**TASK DETAILS**
Copy exactly the lines of the records below, and only those lines, beginning with the line that contains "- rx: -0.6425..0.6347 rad" and ending with the line that contains "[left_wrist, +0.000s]".

**DATA EXCERPTS**
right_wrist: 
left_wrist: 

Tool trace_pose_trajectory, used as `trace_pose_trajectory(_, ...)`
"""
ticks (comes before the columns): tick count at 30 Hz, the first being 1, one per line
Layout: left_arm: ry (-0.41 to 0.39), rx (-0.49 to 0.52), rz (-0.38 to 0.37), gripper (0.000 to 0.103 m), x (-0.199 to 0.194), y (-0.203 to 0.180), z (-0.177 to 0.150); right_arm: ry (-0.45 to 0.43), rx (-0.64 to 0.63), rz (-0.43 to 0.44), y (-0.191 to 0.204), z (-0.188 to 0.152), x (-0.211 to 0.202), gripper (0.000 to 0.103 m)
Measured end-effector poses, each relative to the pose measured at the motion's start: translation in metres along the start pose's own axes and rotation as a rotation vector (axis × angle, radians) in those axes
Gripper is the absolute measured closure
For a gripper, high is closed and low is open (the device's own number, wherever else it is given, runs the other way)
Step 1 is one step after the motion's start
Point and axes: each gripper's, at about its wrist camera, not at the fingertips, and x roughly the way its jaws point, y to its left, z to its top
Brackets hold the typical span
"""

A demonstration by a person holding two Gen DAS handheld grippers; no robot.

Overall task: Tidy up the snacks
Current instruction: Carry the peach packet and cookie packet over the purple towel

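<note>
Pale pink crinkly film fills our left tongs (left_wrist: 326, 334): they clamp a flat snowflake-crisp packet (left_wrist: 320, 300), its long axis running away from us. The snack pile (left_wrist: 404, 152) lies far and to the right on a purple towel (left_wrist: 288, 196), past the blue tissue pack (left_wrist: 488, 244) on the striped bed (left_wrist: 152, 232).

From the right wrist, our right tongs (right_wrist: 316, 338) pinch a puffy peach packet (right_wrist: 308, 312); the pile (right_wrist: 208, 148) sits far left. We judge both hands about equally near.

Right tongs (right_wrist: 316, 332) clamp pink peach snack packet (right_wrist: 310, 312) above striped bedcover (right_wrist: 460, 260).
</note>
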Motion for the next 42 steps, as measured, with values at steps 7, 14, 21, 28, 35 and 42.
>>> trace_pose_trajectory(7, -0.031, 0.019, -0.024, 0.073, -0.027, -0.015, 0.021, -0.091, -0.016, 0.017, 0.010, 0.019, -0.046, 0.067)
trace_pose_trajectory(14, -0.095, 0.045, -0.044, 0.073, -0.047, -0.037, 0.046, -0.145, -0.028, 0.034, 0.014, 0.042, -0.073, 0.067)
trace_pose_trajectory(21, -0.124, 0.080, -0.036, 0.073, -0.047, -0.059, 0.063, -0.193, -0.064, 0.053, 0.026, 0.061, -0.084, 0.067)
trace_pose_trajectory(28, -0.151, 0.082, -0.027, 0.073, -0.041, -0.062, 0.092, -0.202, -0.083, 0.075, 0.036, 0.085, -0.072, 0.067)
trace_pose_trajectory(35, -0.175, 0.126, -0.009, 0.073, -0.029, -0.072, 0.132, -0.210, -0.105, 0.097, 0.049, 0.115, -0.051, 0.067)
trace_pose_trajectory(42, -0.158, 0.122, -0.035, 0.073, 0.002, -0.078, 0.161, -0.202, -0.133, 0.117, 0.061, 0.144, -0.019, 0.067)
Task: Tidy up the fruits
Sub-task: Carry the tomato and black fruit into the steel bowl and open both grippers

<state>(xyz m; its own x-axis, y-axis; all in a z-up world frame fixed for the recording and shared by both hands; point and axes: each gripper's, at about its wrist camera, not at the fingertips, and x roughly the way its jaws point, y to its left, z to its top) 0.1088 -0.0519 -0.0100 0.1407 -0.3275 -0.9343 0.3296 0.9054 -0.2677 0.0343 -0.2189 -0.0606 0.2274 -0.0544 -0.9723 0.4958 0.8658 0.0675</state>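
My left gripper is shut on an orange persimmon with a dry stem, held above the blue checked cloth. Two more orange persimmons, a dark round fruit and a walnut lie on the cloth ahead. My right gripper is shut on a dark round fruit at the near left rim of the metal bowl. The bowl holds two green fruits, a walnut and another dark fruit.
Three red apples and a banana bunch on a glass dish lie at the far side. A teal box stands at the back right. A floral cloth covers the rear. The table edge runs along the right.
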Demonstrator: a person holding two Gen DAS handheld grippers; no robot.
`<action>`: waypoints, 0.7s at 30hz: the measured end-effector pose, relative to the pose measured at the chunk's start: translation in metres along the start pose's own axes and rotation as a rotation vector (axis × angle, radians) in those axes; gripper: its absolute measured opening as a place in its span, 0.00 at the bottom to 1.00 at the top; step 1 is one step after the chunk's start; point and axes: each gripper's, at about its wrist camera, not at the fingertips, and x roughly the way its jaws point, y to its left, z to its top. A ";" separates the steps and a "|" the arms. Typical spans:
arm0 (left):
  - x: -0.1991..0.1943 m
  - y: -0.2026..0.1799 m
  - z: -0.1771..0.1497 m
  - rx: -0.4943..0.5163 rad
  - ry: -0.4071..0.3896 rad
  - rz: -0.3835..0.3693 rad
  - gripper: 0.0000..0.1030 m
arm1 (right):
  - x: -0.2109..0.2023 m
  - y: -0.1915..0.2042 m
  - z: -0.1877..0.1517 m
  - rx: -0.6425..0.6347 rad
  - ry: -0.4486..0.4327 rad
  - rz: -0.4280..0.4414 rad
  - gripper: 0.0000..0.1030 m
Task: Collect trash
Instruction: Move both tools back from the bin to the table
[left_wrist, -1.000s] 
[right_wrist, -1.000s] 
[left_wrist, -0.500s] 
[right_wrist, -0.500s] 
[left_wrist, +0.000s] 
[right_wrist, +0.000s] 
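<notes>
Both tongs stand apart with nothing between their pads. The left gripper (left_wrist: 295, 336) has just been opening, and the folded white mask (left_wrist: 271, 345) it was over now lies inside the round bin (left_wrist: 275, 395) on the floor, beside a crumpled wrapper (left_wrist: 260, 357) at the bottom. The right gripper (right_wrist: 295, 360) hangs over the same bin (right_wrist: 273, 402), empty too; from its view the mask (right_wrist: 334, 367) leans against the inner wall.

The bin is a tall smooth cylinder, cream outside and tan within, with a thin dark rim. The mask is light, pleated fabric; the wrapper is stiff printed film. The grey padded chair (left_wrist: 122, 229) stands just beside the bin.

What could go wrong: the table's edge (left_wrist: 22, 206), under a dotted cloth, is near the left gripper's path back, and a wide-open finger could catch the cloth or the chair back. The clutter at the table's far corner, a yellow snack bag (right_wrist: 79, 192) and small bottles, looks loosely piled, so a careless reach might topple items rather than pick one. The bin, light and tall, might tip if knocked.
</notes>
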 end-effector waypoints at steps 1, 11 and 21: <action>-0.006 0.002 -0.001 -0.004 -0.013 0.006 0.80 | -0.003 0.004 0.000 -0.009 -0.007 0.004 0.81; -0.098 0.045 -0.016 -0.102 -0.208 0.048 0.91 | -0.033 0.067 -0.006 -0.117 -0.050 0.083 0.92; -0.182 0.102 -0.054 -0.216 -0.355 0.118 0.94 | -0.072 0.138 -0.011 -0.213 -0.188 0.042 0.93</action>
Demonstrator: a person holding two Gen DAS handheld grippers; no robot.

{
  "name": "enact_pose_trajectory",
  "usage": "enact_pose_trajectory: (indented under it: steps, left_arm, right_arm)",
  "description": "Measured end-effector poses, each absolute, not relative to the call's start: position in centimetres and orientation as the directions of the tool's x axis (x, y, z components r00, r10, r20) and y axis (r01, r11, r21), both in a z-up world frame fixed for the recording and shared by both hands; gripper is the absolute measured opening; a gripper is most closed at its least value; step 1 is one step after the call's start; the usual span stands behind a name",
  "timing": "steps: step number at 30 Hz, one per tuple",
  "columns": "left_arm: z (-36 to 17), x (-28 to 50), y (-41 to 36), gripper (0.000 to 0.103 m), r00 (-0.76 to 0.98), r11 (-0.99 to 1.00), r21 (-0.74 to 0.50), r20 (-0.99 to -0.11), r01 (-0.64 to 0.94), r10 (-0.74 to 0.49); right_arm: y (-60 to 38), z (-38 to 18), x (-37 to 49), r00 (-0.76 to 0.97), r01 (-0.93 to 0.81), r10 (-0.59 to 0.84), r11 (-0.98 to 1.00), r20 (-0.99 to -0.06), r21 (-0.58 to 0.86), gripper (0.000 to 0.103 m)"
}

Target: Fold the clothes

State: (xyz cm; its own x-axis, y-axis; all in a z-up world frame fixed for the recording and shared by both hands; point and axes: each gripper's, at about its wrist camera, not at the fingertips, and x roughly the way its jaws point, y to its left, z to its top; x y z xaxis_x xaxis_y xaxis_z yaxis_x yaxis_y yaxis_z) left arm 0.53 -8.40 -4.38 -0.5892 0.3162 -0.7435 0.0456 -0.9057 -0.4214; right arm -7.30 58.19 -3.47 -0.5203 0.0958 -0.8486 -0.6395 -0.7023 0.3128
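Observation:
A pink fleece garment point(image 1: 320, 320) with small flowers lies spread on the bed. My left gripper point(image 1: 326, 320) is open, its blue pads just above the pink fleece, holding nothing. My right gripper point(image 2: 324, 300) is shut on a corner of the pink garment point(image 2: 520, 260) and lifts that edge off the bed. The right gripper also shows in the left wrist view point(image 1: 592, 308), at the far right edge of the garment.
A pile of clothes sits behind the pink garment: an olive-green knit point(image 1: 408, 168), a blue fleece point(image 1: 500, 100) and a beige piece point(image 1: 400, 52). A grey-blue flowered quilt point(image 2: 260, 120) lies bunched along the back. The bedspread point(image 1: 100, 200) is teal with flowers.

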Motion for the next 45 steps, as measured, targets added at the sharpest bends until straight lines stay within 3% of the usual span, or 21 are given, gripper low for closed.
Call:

**RESPONSE BOX**
  - rx: -0.6425..0.6347 rad
  - ry: -0.4486..0.4327 rad
  - rz: -0.4280..0.4414 rad
  - gripper: 0.0000..0.1030 m
Task: Collect trash
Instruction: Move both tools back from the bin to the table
[left_wrist, -1.000s] 
[right_wrist, -1.000s] 
[left_wrist, -0.500s] 
[right_wrist, -0.500s] 
[left_wrist, +0.000s] 

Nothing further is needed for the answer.